## WORK ITEM
The word "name" marks the lines to copy; find all of them in the entries below.

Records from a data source
☆ ☆ ☆
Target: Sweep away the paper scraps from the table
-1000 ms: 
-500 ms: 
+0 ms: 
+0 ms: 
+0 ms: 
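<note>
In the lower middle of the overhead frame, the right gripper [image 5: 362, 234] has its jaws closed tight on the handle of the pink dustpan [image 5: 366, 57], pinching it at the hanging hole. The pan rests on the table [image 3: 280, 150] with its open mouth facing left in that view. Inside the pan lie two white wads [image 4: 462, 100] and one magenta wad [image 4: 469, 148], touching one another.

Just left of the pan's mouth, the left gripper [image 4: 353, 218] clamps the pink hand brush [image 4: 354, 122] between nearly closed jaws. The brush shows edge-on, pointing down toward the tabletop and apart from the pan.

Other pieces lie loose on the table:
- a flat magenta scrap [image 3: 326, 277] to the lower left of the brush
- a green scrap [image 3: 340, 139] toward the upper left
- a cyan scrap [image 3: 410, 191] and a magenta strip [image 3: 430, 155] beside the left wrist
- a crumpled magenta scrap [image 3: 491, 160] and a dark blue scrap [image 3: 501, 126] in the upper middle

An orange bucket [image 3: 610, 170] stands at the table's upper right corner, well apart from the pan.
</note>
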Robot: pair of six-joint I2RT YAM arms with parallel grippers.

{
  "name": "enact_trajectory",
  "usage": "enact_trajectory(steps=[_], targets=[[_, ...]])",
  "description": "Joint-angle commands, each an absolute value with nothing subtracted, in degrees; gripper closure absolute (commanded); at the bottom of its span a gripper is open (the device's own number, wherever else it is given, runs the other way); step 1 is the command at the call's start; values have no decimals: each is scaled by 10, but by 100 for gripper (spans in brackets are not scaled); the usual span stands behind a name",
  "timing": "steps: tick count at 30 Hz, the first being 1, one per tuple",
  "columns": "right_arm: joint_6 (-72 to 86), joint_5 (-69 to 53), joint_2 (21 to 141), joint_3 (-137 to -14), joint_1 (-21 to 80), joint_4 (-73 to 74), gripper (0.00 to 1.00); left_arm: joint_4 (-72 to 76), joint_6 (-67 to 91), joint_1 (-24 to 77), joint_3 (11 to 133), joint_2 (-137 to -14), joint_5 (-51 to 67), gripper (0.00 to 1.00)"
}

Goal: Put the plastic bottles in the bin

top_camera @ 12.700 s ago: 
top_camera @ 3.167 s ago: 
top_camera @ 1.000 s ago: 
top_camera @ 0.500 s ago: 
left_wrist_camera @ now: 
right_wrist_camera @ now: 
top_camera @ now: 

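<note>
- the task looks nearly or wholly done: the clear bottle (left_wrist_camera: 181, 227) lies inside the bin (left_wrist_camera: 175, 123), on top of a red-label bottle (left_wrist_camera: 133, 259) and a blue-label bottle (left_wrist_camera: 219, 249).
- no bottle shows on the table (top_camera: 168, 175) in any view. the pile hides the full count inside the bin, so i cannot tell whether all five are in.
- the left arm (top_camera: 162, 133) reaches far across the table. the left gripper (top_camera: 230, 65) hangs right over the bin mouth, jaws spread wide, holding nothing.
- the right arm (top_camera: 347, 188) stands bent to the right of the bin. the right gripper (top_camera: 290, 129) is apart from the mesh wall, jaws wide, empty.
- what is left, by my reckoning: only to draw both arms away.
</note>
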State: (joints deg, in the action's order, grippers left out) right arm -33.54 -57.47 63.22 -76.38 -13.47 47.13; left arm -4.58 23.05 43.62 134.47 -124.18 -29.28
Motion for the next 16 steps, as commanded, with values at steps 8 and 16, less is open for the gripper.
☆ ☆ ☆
## SOLVED EXERCISE
  "name": "enact_trajectory",
  "description": "Joint-angle commands, each an absolute value with nothing subtracted, in degrees; gripper closure absolute (commanded); at the bottom of its span a gripper is open (the device's own number, wherever else it is given, runs the other way); step 1 is the command at the call's start; values have no decimals: each is scaled by 10, but by 100 for gripper (spans in brackets are not scaled); the usual span stands behind a name",

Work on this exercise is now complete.